One way to save substantial weight would be to replace your marathons with a lighter tire. But you’d probably be giving up some durability there too.

shelbyfv 01-15-22 12:36 PM

A carbon saddle pole on that bike would make little sense. Enjoy your bike.:thumb:

philbob57 01-15-22 02:44 PM

What is the time frame for the 'future' in 'future-proof'? My frame was put together in 1973, and I can still get all the parts I need or want. I just upgraded to 7-speed SIS a year ago.:) Brifters may be in my future. A new bike isn't, unless I shrink so much that this bike gets too big for me.

I have one bike; I've only ever had one bike that I rode. Even so, I've found that the time I spent at the University of Michigan bike co-op in 1973-74 has paid off very well. Youtube is OK, as far as it goes, but it doesn't begin to match having someone show you how to do something, watch you do it, and QC your work.

Your needs will very likely depend on what you buy. If you go the new route, I agree: get the best bike you can afford, allowing for some basic tools, spare tube, water bottle cage, water bottle, and helmet. Then teach yourself to change a tire and get set to learn to maintain hub, BB, headset in a year. If you buy a used bike, you need the education as soon as you can get it, maybe even sooner....

rekmeyata 01-15-22 04:13 PM

Only upgrade when something breaks, and that's only IF there will be a benefit to upgrading. A lot of upgrades a person could do could be a waste of money if you don't ride the bike more than 15 miles from home.

The single best upgrade for the money is buying lighter tires and tubes! And if your tires have knobbies on them and you never ride off road then get a set of smooth tires, get a set of tires that are not as wide, say your current tires are 42 then get a set of 38's for example. Cheap tires can weigh 1,600 grams each (just an example of 45 wide tire could weigh), whereas a good tire might only weigh 430 grams. Cheap tubes can weigh 250 grams whereas good tubes can weigh at least 100 grams less than that. I would start by figuring out what you can do with your tires and tubes as my first improvement.

Beyond that I would change out the rims, but personally I wouldn't do that either unless they broke or wore out.

So instead of upgrading to more expensive wheels and or components, or whatever, simply save that money and add to it for the next few years and buy a bike that you really want with the cash you saved from not doing stupid upgrades.

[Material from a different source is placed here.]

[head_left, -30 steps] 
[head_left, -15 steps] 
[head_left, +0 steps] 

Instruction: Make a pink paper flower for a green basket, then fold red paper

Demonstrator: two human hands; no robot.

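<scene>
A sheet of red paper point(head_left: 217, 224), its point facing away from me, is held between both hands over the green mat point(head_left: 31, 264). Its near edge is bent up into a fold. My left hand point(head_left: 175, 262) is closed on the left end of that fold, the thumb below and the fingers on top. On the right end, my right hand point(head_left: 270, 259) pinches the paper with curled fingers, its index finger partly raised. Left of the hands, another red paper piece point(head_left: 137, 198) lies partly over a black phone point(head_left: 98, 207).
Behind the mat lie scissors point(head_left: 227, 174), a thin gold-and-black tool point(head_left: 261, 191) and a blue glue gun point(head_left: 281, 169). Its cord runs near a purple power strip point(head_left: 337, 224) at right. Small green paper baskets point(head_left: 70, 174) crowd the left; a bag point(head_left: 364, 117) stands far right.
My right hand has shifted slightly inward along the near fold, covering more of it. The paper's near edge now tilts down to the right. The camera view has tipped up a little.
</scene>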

But only buy a new bike IF you "outgrow" your current bike. For example, you're constantly doing over 20 miles from home, and on weekends you're really going over that into the 40's and 50's miles from home. Once you start exceeding certain mileages then it becomes an issue with reliability, you don't want cheap Shiman Tourney stuff breaking on you when you're 40 or so miles from home. Also, when you do buy another bike there is no reason to get components better than either Shimano 105 or Deore (or SRAM equivalent) unless you decide to get into racing and even with 105 and Deore I know people who race on that stuff so that could be questionable, but something to consider if you decide to race. Always be reasonable when buying a bike, the biking industry wants you to spend a lot of money, and most of that money is for stuff that far exceeds most people's capabilities, so use common sense.

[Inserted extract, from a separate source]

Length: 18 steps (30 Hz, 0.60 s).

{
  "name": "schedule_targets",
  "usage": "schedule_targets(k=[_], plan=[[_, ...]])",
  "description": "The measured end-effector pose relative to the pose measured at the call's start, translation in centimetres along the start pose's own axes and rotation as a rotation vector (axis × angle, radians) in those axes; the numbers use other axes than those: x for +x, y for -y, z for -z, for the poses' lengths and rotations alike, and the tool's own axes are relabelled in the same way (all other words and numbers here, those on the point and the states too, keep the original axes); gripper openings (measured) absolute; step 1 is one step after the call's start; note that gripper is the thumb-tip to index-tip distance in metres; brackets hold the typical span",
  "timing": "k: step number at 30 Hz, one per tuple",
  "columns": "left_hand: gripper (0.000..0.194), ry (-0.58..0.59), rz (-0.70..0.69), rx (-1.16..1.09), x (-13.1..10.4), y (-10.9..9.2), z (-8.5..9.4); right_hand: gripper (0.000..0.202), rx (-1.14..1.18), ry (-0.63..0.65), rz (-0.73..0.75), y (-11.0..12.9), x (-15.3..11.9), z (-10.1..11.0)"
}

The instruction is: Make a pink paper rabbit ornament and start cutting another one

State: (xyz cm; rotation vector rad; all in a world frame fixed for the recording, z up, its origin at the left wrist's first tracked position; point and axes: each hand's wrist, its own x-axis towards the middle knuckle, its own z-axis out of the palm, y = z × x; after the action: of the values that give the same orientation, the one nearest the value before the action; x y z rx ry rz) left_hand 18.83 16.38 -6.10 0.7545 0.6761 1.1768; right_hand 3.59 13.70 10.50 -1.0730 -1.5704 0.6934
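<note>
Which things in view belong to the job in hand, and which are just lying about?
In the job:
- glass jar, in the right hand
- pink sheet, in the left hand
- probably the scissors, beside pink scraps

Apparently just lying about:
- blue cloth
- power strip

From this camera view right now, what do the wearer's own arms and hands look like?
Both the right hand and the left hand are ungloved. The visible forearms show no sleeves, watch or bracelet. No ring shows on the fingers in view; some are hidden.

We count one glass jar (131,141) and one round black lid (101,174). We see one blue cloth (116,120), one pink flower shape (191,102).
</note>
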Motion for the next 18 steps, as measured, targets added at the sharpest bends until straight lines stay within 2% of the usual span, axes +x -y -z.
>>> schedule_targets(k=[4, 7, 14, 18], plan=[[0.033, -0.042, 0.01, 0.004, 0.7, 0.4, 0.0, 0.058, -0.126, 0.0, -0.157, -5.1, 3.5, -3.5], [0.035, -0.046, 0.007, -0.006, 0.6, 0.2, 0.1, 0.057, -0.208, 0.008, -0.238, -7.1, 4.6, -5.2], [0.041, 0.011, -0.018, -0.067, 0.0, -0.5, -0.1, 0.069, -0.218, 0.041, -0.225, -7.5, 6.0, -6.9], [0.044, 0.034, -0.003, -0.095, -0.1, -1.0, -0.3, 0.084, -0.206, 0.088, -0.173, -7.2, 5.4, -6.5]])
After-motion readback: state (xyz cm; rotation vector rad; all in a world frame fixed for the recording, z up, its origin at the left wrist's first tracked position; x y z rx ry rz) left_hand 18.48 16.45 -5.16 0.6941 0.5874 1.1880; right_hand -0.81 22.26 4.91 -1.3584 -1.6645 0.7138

Ironfish653 01-16-22 03:57 PM


Originally Posted by philbob57 (Post 22375270)
What is the time frame for the 'future' in 'future-proof'? My frame was put together in 1973, and I can still get all the parts I need or want. I just upgraded to 7-speed SIS a year ago.:) Brifters may be in my future. A new bike isn't, unless I shrink so much that this bike gets too big for me..

"Futureproof" isn't as much of a time frame as it is whether it makes sense to upgrade that bike to newer/better spec. Like I gave in my example back in post #17; that even if it's 12-15 years old, a second (or third) -hand Ultegra bike would be a much better base for upgrades than a brand new Tourney-equipped bike, even if they cost the same money.
One example that's come up a few times lately is the mid-90's CAAD-3/4 Cannondales; their design was way ahead of their time, and the build quality was some of the best in the business. Upgrade the driveline to 10/11sp and fit modern wheels, and they're still the class of anything on the road.(for way less money)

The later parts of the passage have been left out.